Indeed, your question was all about 16-bit uncompressed output and refers repeatedly to making only two formats "MP4 + MOV". Parallel transcoding to a large number of variants is a totally different question (not sure how you can get to "50+" unless there's something seriously weird about your workflow).
Professional studios do not use Adobe software for mass transcoding. They use enterprise systems (hardware- and software-based) such as Telestream Vantage (used to be Episodes) or Elemental (now part of AWS). With those systems all the rendering happens on distributed hardware or arrays of AWS instances. Very effective, very fast, very expensive.
The logic I described still stands though. Assuming there are no resolution-dependent content changes, you always render a single master file from your NLE, and hand it off to the transcoder.
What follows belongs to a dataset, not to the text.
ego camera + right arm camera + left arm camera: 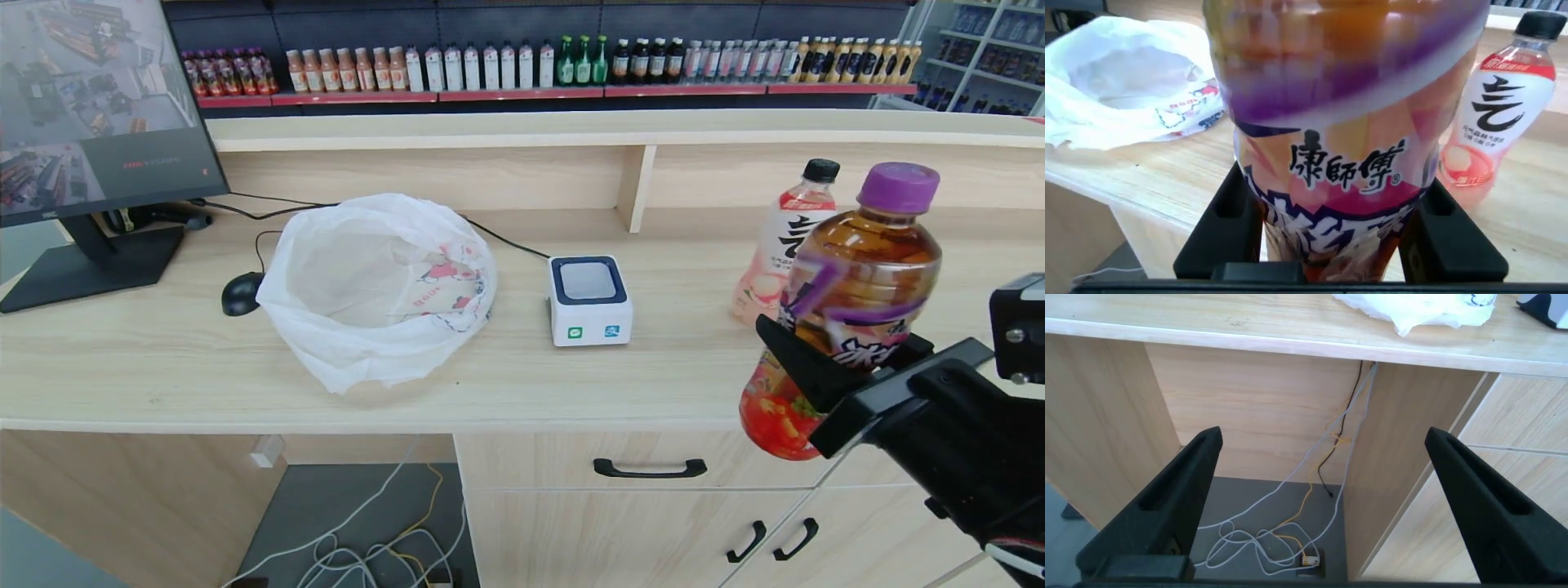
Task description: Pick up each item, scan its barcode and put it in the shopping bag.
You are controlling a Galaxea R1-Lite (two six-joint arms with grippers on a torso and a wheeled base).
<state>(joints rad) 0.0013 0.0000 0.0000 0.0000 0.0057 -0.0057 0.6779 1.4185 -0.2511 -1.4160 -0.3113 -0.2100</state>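
Purple-capped tea bottle (857, 278) held clamped in right gripper (849, 349), aloft over counter's (163, 359) right front edge, near pink bottle (784, 245). Shopping bag (375, 286) seen open beside scanner (589, 300). Left gripper (1323, 445) spread wide, empty, below countertop.

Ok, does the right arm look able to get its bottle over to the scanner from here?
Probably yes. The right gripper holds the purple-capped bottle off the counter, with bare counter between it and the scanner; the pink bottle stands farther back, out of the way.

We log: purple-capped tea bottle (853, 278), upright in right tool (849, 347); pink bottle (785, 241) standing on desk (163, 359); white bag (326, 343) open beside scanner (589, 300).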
What the master format is will depend on the transcodes and software being used; a broadcast or theatrical release that transcodes in-house and includes DPX in the delivery pack will often use DPX/EXR right through, but then you're looking at up to 2GB per second for storage. Pretty much everyone else will use ProRes, DNx or Cineform in some flavor; there are quirks in the transcode math used by each pipeline that favor one or another (e.g. avoiding YUV<>RGB) but that's not an Adobe-specific matter. You talk to Telestream/etc. to find out what they suggest, then run tests and look at the SSIM/PSNR values in Switch or Netflix's VMAF.
You cannot "streamline" out the need for your NLE to render something, and for that to be subsequently converted. You can speed up After Effects rendering of image sequences by installing CC on several computers and running the aerender.exe app, but it's not worthwhile unless you have a bunch of idle workstations lying around the office. You can remove the need to click buttons in Media Encoder and sit waiting for the universe to end by doing what everyone else does - hand Telestream all your money. Creative Cloud is not an enterprise-level transcoder.
And it is perfectly possible for Media Encoder to produce more than one output from a Watch Folder item. Just click the "add output" button on the tab header after you have set your watch folder location - but it's pointless trying to render a mountain of different outputs on a single computer, if nothing else because Media Encoder is incredibly non-optimized. Most of your cores will be asleep.